I got through the week. Focusing and prepping for the lectures I taught, I used any excuse to submerge myself in sociology. I graded quizzes and papers. Held extended office hours. Picked up every extra evening shift I could. Waitressing at a small café wasn’t rocket science and did little to keep my mind busy. I was going through the motions, but concentration was difficult.

“This is horseshit,” Megan said as I popped a Lean Cuisine tray into the microwave. “You are not staying in the house one more night eating that crap. We’re going out.”

“I really don’t want to.”

“He’s one man.” She threw her hands up. “One douchey man. He doesn’t get to have this power over you. Remember?”
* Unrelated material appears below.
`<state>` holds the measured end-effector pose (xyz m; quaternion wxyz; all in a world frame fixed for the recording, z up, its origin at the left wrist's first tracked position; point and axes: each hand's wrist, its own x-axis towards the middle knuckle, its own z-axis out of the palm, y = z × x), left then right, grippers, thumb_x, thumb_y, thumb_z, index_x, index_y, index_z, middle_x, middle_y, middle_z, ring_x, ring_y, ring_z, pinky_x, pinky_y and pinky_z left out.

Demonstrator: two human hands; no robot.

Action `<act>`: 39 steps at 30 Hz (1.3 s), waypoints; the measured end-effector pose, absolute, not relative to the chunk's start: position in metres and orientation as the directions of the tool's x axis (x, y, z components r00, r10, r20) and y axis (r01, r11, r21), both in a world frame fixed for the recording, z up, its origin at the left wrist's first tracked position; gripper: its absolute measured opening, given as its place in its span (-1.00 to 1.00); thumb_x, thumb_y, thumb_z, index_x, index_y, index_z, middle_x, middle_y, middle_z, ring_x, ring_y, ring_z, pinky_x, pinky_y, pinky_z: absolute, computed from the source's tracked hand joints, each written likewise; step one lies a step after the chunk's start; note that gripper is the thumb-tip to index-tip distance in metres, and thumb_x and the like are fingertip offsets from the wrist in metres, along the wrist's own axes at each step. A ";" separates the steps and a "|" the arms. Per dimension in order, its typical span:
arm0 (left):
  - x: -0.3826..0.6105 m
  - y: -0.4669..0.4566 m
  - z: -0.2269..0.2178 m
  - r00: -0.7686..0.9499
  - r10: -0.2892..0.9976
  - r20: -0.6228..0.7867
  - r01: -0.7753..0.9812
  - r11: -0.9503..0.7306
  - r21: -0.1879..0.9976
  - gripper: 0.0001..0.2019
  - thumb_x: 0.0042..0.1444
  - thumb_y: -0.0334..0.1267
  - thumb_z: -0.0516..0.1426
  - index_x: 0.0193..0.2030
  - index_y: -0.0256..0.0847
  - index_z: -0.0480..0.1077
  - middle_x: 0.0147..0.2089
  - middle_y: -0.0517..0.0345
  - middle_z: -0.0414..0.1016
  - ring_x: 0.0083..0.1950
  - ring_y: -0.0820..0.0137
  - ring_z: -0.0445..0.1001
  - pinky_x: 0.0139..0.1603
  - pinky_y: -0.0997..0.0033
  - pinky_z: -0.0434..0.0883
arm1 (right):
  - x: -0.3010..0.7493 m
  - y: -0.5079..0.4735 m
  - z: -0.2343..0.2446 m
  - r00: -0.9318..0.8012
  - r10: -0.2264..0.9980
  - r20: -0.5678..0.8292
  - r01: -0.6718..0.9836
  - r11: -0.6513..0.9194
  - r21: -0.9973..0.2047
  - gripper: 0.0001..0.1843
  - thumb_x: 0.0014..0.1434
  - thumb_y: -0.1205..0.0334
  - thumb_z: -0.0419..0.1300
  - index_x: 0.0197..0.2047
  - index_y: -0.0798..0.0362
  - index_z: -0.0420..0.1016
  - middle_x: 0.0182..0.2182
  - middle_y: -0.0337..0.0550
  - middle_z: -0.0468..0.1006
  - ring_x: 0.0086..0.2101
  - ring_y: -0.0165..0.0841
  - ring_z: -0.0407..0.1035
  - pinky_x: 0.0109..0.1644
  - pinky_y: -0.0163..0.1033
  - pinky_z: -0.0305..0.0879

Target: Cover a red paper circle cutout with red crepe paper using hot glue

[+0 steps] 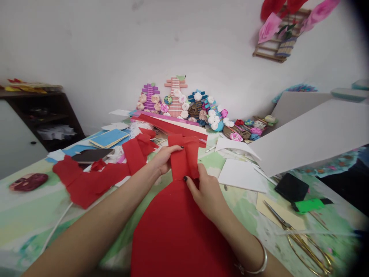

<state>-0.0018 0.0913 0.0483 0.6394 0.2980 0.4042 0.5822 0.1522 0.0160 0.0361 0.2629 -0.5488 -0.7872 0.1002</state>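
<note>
A large red piece with a rounded top and a narrow neck (178, 227) stands in front of me, its lower part cut off by the bottom of the view. Red paper (190, 154) is folded around the neck. My left hand (165, 157) pinches the neck's left edge, thumb lying across the front. On the right side, my right hand (203, 188) grips the neck lower down, with its thumb on the front and the other fingers partly hidden behind. Crumpled red crepe-like paper (92, 182) lies left of my left forearm.
Gold-handled scissors (296, 234) rest at the right, near a green marker-like item (311, 206) and a black square object (291, 187). White card (242, 175) lies beyond my right hand. Flower-decorated craft pieces (175, 98) lean against the wall. A dark phone-like slab (92, 156) sits at left.
</note>
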 end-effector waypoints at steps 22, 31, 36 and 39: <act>-0.008 0.087 0.049 -0.185 0.980 -0.079 -0.406 -0.003 0.914 -0.76 -0.34 -0.40 0.34 -0.43 -0.29 0.48 -0.47 0.15 0.58 -0.43 0.37 0.52 -0.38 0.43 0.47 | 0.147 0.004 0.036 -0.270 0.929 0.252 0.863 0.350 -0.365 -0.81 0.28 0.19 0.06 -0.12 0.13 0.31 -0.45 -0.03 0.55 -0.45 -0.20 0.43 -0.45 -0.28 0.02; 0.001 0.072 0.037 0.099 0.957 -0.271 -0.478 0.285 0.831 -0.89 -0.19 -0.41 0.25 -0.43 -0.27 0.46 -0.52 0.07 0.56 -0.51 0.29 0.52 -0.42 0.31 0.50 | 0.147 -0.002 0.047 -0.253 0.955 0.154 0.829 0.296 -0.475 -0.93 0.21 0.30 0.13 -0.24 0.10 0.31 -0.39 -0.03 0.56 -0.39 -0.24 0.42 -0.39 -0.30 0.11; 0.012 0.061 0.031 0.279 0.888 -0.367 -0.455 0.458 0.764 -0.90 -0.10 -0.26 0.20 -0.44 -0.25 0.45 -0.55 0.01 0.54 -0.53 0.21 0.51 -0.47 0.22 0.49 | 0.150 -0.027 0.042 -0.219 0.972 0.081 0.773 0.223 -0.594 -0.84 0.21 0.34 0.12 -0.11 0.09 0.32 -0.47 -0.14 0.54 -0.46 -0.29 0.41 -0.43 -0.32 0.11; 0.020 0.053 0.027 0.386 0.816 -0.431 -0.420 0.571 0.706 -0.85 -0.08 -0.22 0.18 -0.42 -0.28 0.47 -0.53 -0.01 0.55 -0.54 0.24 0.49 -0.49 0.24 0.49 | 0.153 -0.043 0.036 -0.158 0.986 0.046 0.766 0.152 -0.624 -0.86 0.23 0.31 0.10 -0.12 0.11 0.31 -0.47 -0.11 0.54 -0.49 -0.29 0.40 -0.48 -0.32 0.06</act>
That was the problem. I had given it to him. I’d wanted to. For the first time, I had felt like I had something exciting to look forward to. Something beyond.

Adam was that beyond.

I had gotten a taste and had hoped he would keep me, but he hadn’t. For a brief time, I’d felt wanted, and it was that feeling I couldn’t battle. Because I didn’t know how.

The only good part about this whole thing was that I seemed to be able to cope decently well. When my mother hit a depressive state, she didn’t get out of bed or even shower.

I hurt. Life sucked. Poor Megan was right there with me, upset and looking about ready to cry, but I still functioned. I went to work, school, and bathed every day. That was a decent sign that I wasn’t totally losing it, right?

“I hate seeing you like this. I hate him for doing this to you.”

“He didn’t do anything to me.” Nothing I hadn’t allowed. I hadn’t told Megan the whole story, opting instead for a vague recount—Adam and I had sex, he left in the morning, and I haven’t heard from him since.

Despite losing my virginity and Adam leaving, he’d never lied to me. He hadn’t filled my head with false promises. I’d done that all on my own.

“He hasn’t called you in days. What kind of man does that?”

“Lots of them, I’m told.”

“Not to you!” Megan snapped. I couldn’t ask for a better friend. She was always on the front line with me, battling whatever problem I was having. This time, I had to deal with it on my own.

I pulled Megan into a hug. She tensed, obviously surprised by my actions. I didn’t care about the contact. Right now, a hug from my best friend was all I needed. She wrapped her arms around me.

“You’re doing so good, Kate. Don’t let this set you back. Keep reaching out.”

I nodded, knowing she wasn’t talking about just reaching out for hugs, but reaching out for life. Adam had awakened me. Claimed me. Excited me. Giving that up—everything he made me feel—broke my heart. But I didn’t have a choice.

Megan gently pulled away. Her eyes were watery, just as mine were. “I know what you need,” she said, smiling. Ducking into her room quickly, she returned with a handful of clothes.

“Here.” She tossed me a pair of leather pants and an animal print top that was held together by a few strings.

“Oh, I’m sorry, I didn’t know we were working the corner tonight.”

“That’s my ‘I’m f**king sexy and I know it’ outfit. Now get that perfect ass of yours into those pants and let’s go.” Megan’s smiled widened and I found it a little contagious.

“All right. But only because bar food and beer sounds pretty good tonight.”

Megan wound her hair up and fastened it with a tie. “That’s because it’s the universal medicine for Douche Bag Syndrome, and tonight, we’re gonna get you cured.”